SpikeGPT: a generative pre-trained language model with Spiking Neural Networks

March 2, 2023

The University of California, Santa Cruz research team has introduced an energy-efficient approach called SpikeGPT to train large language models (LLMs).

LLMs, such as GPT, are commonly pre-trained on massive amounts of text data, requiring significant computing resources and energy. For instance, the training of GPT-3 was projected to consume 190,000 kWh of energy.

The proposed SpikeGPT model exhibits comparable performance to its predecessors, while consuming less energy. It achieves this by combining the generative pre-trained language (GPT) model with spiking neural networks (SNN).

SpikeGPT

The picture below illustrates the architecture of the model.

Legend

Binary Embedding convert the continuous outputs of the embedding layer into binary spikes
Token Shift predict the next word in a sequence
SRWKV (Spiking Relative Position Weighted Key Value) capture the relative position of tokens within the input sequence
SRFFN (Spiking Receptance Feed-Forward Networks) a gating mechanism applied to normalized and token-shifted output of each SRWKV module

Spiking neural networks

Spiking neural networks (SNNs) are a subtype of artificial neural network (ANN) model that are designed to consume less energy. They are based on the way that neurons in the brain communicate with each other using brief electrical signals, known as spikes.

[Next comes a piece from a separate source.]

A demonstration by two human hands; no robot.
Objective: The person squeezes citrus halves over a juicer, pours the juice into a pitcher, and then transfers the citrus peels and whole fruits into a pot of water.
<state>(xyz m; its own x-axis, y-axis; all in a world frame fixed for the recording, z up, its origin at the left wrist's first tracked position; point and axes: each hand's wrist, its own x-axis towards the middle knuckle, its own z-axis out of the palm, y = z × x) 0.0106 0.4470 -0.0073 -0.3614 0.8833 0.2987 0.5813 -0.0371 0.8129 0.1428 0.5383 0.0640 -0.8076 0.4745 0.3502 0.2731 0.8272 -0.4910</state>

Unlike traditional ANNs that utilize continuous-valued signals to activate neurons, SNNs use these discrete spikes to transmit information between neurons. This feature enables SNNs to more accurately replicate the behavior of biological neurons, resulting in a higher level of energy efficiency compared to ANNs.

SNNs face significant challenges with regard to their training complexity and dependence on specialized hardware to operate effectively. However, to overcome these obstacles, the research team suggests a novel method that involves language-generation using direct-SNN training.

Research methodology and test results

The binary embedding block converts input tokens into binary values which are then streamed in a sequential manner to the attention mechanism, similar to conventional spiking neural networks.

To address the challenge of quadratic computational complexity, the multi-head self-attention mechanism of the transformer block was replaced with a linear attention mechanism that is capable of handling longer sequences.

SpikeGPT was trained on three variants with 45M, 125M, and 260M parameters, and the results of the testing demonstrated that SpikeGPT can perform comparably to non-spiking ANN models on the tested benchmarks, while consuming significantly less energy – up to 5 times less.

Conclusion

The paper demonstrates the potential of using spiking neural networks for natural language processing and shows that SpikeGPT can achieve similar performance to traditional GPTs, with lower computational costs.

The authors claim that SpikeGPT is the largest functional backpropagation-trained SNN model to date, with 4x more parameters than any previous model.

While this field is still in its early stages, it holds promise for creating more intelligent and human-like AI systems.